With this information, the care team can develop an informed care plan. For example, if the documentation or a conversation with the research team reveals that the patient can’t receive steroids because they may trigger an interaction with the experimental drug, the team now knows to seek other treatment options. Speaking with the research team gives the clinical care team the opportunity to discuss the patient’s status and ask questions about navigating any restrictions on standard clinical care pathways.
To ensure continuity of care, document trial participation information, including treatment restrictions, in the patient’s EHR. Verify that the information is visible to all providers so that they may interpret its impact on the anticipated plan of care. For example, bedside nurses may have to alter standard therapy dosages or change care delivery approaches for these patients to ensure they can stay in the trial and to prevent inadvertent injury.

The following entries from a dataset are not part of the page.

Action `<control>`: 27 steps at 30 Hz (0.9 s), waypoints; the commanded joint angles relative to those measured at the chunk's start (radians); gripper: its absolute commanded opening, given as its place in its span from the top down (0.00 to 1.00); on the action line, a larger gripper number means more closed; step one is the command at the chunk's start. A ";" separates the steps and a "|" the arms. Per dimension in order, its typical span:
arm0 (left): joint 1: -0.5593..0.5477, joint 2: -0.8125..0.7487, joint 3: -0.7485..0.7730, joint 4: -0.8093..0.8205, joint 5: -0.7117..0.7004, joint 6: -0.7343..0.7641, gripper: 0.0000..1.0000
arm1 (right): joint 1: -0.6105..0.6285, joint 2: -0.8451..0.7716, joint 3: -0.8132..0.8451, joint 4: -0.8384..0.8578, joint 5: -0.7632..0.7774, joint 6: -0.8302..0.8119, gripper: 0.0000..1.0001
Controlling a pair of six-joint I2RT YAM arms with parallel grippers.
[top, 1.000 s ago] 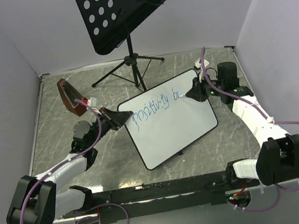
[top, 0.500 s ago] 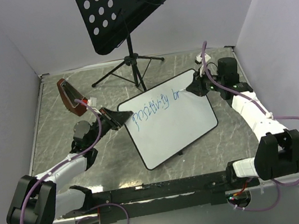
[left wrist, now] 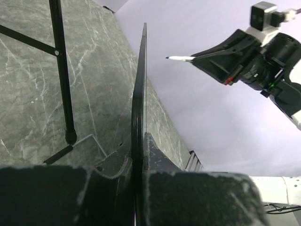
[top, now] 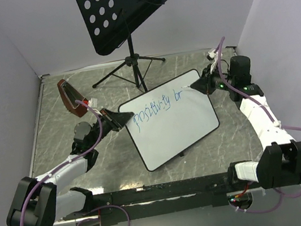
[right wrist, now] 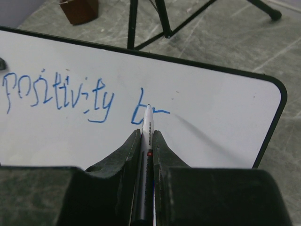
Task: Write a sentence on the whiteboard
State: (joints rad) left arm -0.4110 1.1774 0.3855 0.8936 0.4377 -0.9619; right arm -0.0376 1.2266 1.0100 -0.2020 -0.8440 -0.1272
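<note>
On the whiteboard (top: 173,126), held tilted over the desk (top: 57,139) by the left end effector (top: 122,119) pinching its edge, the sentence (top: 155,107) reads only "positivity br"; right end effector (top: 199,86) grips the marker (right wrist: 148,117), tip just off-board, remaining words unwritten.

Music stand (top: 124,19) top cropped, whiteboard (left wrist: 139,103) edge-on in left wrist view, its face hidden
</note>
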 commanded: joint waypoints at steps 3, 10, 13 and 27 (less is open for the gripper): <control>-0.005 -0.022 0.013 0.114 0.021 0.032 0.99 | -0.015 -0.039 -0.004 0.069 -0.037 0.021 1.00; -0.005 -0.033 0.010 0.105 0.022 0.038 0.99 | -0.028 -0.041 -0.037 0.087 -0.030 0.008 1.00; -0.005 -0.030 0.007 0.110 0.022 0.040 0.99 | -0.038 -0.036 -0.042 0.087 -0.033 0.003 1.00; -0.005 -0.025 0.006 0.117 0.022 0.037 0.99 | -0.058 -0.035 -0.071 0.087 -0.046 -0.034 1.00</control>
State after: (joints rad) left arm -0.4110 1.1767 0.3855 0.8944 0.4397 -0.9585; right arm -0.0853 1.2037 0.9413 -0.1577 -0.8623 -0.1345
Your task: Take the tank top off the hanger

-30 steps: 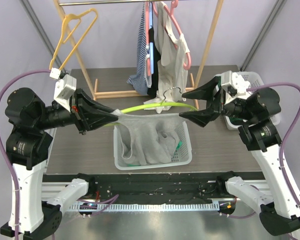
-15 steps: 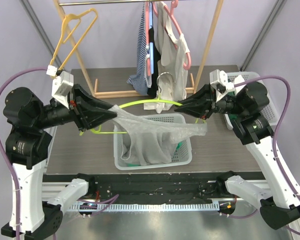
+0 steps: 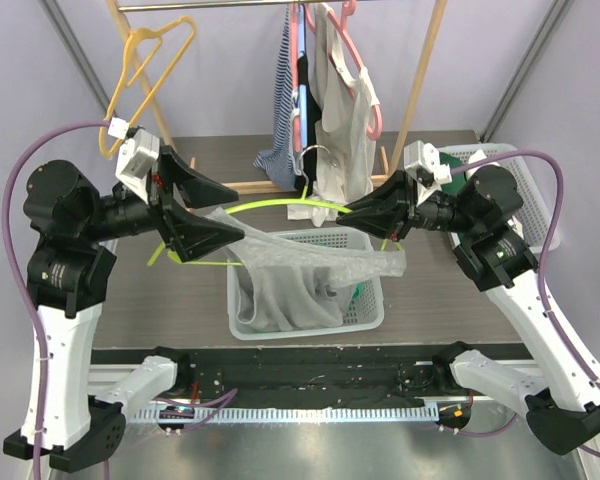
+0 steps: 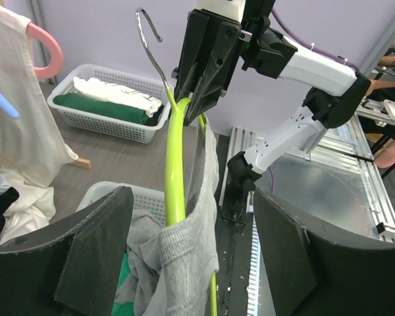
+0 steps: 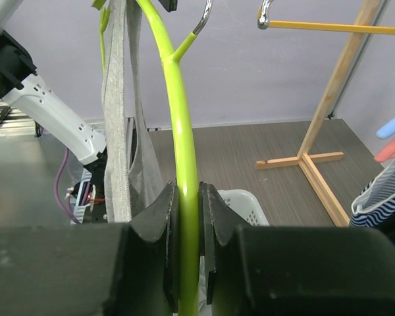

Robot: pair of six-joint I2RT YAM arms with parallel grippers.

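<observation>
Right pincer [image 5: 187, 197] is clamped on one arm of the green hanger [image 5: 176, 99] and holds it in the air above the middle basket [image 3: 372, 300]. The left pincer [image 4: 191, 217] stands wide apart, one jaw on either side of the hanger's other arm, and as far as the wrist view shows it grips nothing. The grey tank top [image 4: 184, 253] is draped over that arm of the hanger and trails down into the basket, with a fold reaching out past the basket's right rim. With no grip on the cloth, the likeliest trouble is that the garment stays hooked by a strap. Any tilt of the hanger could also slide it off sideways, so that it lands on the surface beside the basket, not in it. If the left jaws close where they are, they may pinch the hanger along with the cloth, and a pull would then wrench the hanger against the right grip. The middle basket holds the tank top's lower part, bunched grey, and a bit of something green at its right side that I cannot identify. A second white basket [image 4: 105, 128], to the right of and behind the middle one, holds a folded green garment [image 4: 95, 108] with a white one [image 4: 115, 89] behind it.
</observation>
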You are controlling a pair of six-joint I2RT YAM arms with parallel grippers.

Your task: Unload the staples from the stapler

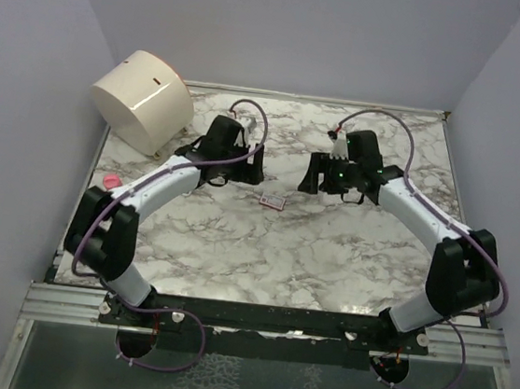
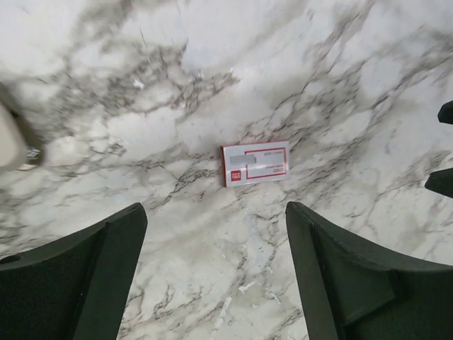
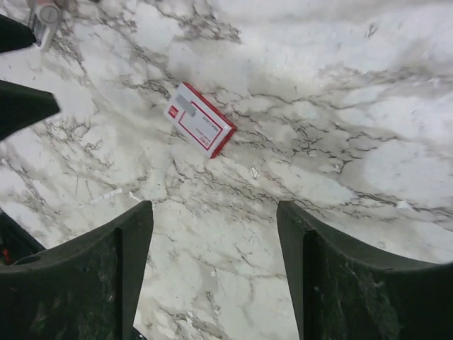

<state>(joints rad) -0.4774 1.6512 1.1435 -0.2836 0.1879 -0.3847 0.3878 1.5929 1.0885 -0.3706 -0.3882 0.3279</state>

If the patient seeks clinical care because of symptom progression, disease status change, or an acute injury, the research team may request documentation to complete federally required reporting to oversight entities, such as the Food and Drug Administration. Clear, concise, and consistent documentation permits an in-depth understanding of clinical events related to the trial participant, which can then guide researchers in evaluating patient care and data management. The research team can help guide the clinical team regarding necessary documentation. (See APRNs and clinical trials.)
A different outcome
Could Sonya Robinson’s experience have resulted in a different outcome? Consider this alternative:
The ED nurse, as part of an updated initial triage interview, asks Ms. Robinson if she’s involved in any clinical trials or research. The patient nods, prompting the nurse to ask the patient if she has any research-related information with her. The patient provides a medication bottle with a phone number for a research nurse who’s part of a team conducting a large Type 2 diabetes investigative drug trial. When the ED nurse calls the number, the research nurse describes the typical side effects of the investigative drug and also provides recommended management for the fever and nausea seen in the first weeks of experimental treatment. The clinical team treats the patient according to the research team’s instructions and discharges the patient, who later sees the research team for further evaluation. The nurse documents Ms. Robinson’s clinical trial involvement in the EHR, alerting other providers in the hospital should she need future clinical care. The ED nurse’s initial question about trial participation avoided a hospital admission and allowed the patient to continue in the clinical trial.
Ask a simple question
The billions of prescriptions filled by Americans every year demonstrate the altruism of clinical trial participants who accept risk and discomfort to aid research. As nurses, we can extend patient advocacy to this pioneering group by identifying them during initial assessments and interviews. Acknowledging trial participants allows providers to connect with research teams and develop tailored care plans that match the requirements of the clinical trial. Adding a simple question—“Are you involved in any research study or clinical trial?”—supports patient safety and possibly the next breakthrough in biomedical research. AN
*Name is fictitious.
Elizabeth Johnson is an assistant professor at Montana State University – Mark and Robyn Jones College of Nursing in Bozeman.